Problem description:
Read the listing below and copy out every line that holds "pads".
=== Begin Enclosure ===
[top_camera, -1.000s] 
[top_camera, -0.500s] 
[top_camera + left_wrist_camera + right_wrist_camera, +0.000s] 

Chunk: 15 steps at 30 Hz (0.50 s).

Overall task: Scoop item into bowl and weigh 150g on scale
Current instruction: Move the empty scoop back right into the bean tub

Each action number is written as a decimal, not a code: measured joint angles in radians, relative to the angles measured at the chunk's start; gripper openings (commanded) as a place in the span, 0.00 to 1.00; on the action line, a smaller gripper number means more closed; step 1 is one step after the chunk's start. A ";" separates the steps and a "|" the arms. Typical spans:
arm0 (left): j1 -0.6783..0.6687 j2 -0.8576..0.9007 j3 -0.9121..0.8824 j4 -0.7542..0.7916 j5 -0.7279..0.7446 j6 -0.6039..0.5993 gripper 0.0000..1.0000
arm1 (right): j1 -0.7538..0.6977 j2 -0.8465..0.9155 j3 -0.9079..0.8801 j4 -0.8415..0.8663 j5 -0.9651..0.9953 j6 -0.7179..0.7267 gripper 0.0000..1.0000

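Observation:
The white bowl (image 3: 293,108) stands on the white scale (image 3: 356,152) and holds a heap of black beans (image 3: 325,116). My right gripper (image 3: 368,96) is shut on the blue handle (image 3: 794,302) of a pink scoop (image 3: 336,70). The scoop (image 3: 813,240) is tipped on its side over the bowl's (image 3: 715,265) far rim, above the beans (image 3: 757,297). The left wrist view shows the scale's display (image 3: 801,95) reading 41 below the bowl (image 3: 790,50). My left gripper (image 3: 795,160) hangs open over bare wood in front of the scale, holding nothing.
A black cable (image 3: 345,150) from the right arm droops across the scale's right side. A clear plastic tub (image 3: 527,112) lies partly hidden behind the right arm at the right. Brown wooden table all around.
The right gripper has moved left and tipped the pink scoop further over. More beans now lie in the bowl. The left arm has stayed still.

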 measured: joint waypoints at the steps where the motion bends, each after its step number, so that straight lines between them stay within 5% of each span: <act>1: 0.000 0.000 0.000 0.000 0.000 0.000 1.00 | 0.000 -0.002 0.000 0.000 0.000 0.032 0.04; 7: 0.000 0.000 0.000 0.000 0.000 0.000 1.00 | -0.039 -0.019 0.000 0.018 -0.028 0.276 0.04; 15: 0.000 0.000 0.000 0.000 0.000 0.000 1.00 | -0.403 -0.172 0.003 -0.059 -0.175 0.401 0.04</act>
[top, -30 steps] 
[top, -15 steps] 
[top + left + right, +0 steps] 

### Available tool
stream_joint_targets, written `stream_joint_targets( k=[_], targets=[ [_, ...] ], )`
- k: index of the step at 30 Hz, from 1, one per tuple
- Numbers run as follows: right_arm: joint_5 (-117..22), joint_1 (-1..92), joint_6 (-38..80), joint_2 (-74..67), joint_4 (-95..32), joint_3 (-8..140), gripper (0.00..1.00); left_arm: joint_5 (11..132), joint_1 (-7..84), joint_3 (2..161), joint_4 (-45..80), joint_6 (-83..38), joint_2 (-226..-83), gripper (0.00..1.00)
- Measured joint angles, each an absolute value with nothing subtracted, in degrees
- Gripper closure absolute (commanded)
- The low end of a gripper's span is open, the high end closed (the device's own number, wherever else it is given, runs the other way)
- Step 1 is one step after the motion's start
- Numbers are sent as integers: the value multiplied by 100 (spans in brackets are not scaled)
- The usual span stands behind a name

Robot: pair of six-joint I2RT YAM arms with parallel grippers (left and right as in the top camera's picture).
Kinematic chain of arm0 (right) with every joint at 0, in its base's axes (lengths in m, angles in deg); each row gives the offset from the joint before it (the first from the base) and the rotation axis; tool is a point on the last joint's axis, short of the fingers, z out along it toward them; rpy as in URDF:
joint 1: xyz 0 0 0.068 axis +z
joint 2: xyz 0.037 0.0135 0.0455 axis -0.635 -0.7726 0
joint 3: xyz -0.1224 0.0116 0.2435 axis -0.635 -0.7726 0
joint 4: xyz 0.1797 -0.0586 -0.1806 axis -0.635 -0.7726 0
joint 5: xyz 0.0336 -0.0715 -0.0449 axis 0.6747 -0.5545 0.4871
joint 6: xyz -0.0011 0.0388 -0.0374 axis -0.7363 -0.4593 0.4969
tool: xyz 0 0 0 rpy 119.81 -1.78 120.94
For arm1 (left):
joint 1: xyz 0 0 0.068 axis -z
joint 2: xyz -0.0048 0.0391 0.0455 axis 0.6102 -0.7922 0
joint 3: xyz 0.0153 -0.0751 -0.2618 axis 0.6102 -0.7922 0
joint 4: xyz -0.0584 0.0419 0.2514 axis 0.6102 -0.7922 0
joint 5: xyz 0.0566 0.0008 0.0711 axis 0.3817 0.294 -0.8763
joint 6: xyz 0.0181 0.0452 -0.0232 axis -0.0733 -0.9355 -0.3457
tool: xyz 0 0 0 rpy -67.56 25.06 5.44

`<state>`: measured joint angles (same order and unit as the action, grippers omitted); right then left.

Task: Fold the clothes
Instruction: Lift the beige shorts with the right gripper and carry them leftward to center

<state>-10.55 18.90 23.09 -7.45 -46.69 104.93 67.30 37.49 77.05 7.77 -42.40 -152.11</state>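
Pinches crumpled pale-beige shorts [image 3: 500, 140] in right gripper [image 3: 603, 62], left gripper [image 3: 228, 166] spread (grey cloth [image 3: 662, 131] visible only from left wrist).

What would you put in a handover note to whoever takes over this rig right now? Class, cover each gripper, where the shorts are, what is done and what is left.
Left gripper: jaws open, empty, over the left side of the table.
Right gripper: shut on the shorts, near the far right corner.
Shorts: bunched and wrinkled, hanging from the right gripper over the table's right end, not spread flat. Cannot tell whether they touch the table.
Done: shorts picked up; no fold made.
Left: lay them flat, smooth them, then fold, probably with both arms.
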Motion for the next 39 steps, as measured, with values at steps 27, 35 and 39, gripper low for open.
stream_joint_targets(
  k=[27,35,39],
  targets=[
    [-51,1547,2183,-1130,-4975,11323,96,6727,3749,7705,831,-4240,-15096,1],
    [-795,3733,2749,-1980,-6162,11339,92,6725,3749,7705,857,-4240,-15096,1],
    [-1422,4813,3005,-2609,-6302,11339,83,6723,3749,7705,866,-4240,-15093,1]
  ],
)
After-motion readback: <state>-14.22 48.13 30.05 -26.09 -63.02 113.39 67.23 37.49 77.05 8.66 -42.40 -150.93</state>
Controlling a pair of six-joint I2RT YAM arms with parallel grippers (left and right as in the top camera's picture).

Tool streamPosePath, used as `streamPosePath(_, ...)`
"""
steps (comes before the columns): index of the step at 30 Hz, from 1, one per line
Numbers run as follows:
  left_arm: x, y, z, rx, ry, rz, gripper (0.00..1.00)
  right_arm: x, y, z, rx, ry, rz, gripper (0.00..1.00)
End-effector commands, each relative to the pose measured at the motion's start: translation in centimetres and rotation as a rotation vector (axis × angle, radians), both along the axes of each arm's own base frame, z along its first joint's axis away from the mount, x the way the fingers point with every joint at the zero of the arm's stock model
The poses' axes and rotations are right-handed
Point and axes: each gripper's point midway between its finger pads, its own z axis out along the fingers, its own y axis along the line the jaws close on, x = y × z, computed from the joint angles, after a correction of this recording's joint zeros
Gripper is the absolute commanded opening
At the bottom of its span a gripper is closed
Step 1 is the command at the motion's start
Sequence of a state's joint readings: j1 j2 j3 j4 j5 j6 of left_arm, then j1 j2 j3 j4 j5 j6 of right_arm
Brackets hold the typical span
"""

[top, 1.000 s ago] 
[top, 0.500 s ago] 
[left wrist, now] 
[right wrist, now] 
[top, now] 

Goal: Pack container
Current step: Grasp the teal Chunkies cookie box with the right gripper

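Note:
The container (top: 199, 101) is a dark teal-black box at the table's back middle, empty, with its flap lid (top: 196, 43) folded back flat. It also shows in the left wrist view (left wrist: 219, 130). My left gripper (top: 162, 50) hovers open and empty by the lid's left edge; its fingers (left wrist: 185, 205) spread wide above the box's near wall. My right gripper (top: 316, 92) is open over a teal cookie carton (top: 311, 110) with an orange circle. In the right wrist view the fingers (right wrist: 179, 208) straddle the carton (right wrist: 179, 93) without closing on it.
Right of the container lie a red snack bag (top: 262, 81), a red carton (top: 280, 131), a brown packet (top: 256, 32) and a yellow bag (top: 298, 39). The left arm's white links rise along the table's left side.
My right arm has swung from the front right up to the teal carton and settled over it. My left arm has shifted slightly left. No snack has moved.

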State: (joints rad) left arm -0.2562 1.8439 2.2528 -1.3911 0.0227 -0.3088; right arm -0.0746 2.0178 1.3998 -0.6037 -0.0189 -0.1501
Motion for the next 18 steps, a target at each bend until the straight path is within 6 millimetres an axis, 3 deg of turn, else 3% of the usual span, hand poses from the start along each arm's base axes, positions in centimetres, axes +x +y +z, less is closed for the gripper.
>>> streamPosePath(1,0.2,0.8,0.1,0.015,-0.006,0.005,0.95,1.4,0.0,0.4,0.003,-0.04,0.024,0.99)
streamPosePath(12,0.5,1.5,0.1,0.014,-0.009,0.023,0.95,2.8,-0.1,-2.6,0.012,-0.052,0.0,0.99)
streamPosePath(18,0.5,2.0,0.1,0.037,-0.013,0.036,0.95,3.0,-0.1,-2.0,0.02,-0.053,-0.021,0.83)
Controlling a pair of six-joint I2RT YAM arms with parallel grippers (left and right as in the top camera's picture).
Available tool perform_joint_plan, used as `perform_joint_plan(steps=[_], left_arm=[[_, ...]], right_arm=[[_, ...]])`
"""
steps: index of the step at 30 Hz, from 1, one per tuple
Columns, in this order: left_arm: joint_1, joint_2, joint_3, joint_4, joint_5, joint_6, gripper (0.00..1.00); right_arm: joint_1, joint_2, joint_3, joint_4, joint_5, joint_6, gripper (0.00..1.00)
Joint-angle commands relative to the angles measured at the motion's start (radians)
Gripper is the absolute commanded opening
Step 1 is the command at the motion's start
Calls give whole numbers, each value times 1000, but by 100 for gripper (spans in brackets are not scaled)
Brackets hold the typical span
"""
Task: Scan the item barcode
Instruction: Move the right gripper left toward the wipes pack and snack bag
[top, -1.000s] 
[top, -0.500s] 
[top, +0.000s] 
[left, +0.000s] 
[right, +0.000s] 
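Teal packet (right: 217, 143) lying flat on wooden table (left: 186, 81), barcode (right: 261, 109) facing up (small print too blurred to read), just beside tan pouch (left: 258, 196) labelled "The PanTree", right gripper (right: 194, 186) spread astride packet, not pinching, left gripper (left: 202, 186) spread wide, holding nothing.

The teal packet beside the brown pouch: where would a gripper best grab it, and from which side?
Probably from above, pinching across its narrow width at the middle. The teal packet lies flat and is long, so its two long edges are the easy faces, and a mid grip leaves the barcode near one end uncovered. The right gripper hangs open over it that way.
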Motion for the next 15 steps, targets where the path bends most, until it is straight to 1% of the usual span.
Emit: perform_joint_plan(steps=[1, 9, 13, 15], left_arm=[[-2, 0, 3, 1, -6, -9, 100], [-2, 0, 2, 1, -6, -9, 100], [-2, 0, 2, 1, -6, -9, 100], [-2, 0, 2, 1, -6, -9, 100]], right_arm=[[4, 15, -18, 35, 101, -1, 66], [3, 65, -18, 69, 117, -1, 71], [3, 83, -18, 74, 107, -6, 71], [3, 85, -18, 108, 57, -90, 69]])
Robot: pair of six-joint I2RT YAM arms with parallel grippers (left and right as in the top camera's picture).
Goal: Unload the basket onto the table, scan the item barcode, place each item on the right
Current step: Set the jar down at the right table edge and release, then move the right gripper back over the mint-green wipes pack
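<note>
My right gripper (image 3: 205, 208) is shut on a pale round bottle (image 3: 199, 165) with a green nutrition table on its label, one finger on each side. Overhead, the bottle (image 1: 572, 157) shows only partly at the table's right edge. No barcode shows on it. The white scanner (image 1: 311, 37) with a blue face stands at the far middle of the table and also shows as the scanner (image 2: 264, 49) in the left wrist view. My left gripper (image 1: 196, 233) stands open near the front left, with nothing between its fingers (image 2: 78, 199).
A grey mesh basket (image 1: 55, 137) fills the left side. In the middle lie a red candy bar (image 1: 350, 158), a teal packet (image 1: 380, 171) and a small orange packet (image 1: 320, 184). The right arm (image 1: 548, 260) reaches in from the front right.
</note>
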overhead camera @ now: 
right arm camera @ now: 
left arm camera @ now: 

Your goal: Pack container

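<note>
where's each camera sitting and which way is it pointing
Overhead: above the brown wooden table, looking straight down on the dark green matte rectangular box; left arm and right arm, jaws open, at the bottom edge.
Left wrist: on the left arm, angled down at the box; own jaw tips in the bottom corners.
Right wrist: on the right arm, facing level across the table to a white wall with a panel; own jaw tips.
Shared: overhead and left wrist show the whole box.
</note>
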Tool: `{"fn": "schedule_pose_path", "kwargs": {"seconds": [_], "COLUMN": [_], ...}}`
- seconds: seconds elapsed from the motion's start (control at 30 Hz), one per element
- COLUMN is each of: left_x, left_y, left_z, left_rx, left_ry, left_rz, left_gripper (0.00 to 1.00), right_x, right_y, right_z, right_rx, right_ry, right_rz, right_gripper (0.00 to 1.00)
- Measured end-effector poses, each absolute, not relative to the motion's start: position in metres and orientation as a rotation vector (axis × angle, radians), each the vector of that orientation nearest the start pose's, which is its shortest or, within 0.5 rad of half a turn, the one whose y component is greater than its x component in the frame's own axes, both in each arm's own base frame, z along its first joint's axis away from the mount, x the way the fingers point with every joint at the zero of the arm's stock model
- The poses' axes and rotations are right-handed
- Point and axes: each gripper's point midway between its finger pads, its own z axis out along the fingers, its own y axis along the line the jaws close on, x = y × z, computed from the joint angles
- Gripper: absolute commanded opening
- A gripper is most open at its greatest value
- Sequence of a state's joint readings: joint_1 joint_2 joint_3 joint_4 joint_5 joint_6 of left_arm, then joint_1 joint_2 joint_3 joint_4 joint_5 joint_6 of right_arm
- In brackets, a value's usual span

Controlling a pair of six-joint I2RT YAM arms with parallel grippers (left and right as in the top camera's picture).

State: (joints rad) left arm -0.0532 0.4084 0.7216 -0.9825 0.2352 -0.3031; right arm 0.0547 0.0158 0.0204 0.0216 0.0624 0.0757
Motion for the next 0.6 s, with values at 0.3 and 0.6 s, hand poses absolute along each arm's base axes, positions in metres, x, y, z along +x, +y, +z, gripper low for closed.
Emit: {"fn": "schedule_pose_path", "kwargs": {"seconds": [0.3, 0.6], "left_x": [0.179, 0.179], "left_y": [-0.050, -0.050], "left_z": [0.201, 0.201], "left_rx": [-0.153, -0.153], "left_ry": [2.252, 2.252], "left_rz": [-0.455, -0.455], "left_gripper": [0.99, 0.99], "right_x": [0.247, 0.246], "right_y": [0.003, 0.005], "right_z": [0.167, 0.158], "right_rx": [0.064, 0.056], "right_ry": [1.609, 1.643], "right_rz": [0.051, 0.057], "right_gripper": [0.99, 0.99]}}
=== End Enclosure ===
Output below:
Point and axes: each gripper's point midway between its finger pads, its own z axis out along the fingers, its own y axis along the line the jaws close on, x = y × z, computed from the joint angles, after a correction of this recording's joint zeros
- Point and axes: each gripper's point midway between its finger pads, its own z axis out along the fingers, its own y axis along the line the jaws close on, x = y × z, computed from the joint angles

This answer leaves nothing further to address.